Segment Start: Data provided

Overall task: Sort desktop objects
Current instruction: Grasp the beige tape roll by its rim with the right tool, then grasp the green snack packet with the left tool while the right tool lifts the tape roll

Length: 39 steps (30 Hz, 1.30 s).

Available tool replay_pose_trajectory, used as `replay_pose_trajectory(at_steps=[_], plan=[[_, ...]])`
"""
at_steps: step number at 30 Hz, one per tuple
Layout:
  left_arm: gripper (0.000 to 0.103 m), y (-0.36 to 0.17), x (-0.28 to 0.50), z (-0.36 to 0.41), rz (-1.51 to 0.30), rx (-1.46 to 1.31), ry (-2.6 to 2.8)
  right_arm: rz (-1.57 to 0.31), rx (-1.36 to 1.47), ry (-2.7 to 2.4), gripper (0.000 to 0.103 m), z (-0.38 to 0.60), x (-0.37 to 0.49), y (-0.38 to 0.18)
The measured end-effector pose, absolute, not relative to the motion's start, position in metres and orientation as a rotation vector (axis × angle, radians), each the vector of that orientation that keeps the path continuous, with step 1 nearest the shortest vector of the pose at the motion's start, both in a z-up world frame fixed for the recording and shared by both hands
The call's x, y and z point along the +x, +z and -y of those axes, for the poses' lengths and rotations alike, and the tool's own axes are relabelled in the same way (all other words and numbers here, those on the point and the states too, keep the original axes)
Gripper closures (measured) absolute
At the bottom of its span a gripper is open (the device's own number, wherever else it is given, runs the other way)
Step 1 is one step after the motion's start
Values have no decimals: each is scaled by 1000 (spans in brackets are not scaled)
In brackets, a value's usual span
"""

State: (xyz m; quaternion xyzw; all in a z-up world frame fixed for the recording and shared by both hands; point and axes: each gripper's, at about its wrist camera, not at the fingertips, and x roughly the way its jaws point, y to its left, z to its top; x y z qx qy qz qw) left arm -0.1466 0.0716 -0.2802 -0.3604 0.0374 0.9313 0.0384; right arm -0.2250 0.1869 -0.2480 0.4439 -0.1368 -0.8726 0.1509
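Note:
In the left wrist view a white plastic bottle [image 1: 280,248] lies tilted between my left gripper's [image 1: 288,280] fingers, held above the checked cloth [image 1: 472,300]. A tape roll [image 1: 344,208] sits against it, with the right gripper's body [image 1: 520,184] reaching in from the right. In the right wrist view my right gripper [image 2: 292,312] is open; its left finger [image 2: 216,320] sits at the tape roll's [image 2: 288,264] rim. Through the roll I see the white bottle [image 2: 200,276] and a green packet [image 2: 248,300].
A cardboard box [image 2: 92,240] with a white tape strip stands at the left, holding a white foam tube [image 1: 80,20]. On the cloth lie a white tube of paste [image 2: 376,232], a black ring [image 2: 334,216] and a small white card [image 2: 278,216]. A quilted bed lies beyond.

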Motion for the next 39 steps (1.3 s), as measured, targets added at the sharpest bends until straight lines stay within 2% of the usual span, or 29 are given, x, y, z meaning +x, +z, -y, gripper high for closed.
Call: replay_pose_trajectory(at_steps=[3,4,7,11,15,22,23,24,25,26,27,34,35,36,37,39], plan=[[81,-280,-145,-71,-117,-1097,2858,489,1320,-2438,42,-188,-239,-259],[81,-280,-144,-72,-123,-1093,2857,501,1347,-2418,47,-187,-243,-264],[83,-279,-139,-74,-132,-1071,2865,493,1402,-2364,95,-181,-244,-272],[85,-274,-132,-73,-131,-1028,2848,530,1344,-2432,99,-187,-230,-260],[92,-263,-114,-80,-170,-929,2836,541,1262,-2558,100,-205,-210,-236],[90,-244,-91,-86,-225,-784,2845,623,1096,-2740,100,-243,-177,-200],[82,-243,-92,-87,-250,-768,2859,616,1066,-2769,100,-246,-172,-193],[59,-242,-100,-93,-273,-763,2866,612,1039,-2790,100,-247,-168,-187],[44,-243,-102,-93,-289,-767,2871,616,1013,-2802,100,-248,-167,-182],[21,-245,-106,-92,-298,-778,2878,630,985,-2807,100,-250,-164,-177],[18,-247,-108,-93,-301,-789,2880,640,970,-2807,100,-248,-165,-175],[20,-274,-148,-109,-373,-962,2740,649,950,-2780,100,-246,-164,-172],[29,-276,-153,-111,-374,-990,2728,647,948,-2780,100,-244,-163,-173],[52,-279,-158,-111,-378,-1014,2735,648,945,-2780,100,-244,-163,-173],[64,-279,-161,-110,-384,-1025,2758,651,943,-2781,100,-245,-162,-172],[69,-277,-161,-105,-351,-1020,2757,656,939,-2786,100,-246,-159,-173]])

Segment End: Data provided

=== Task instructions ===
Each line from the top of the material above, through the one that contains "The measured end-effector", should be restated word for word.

=== Task response ===
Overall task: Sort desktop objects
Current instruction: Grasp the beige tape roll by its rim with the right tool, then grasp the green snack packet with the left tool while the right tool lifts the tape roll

Length: 39 steps (30 Hz, 1.30 s).

Available tool replay_pose_trajectory, used as `replay_pose_trajectory(at_steps=[_], plan=[[_, ...]])`
"""
at_steps: step number at 30 Hz, one per tuple
Layout:
  left_arm: gripper (0.000 to 0.103 m), y (-0.36 to 0.17), x (-0.28 to 0.50), z (-0.36 to 0.41), rz (-1.51 to 0.30), rx (-1.46 to 1.31), ry (-2.6 to 2.8)
  right_arm: rz (-1.57 to 0.31), rx (-1.36 to 1.47), ry (-2.7 to 2.4), gripper (0.000 to 0.103 m), z (-0.38 to 0.60), x (-0.37 to 0.49), y (-0.38 to 0.18)
The measured end-effector pose, absolute, not relative to the motion's start, position in metres and orientation as a rotation vector (axis × angle, radians), each the vector of that orientation that keeps the path continuous, with step 1 nearest the shortest vector of the pose at the motion's start, both in a z-up world frame fixed for the recording and shared by both hands

There is nothing else to add to the answer.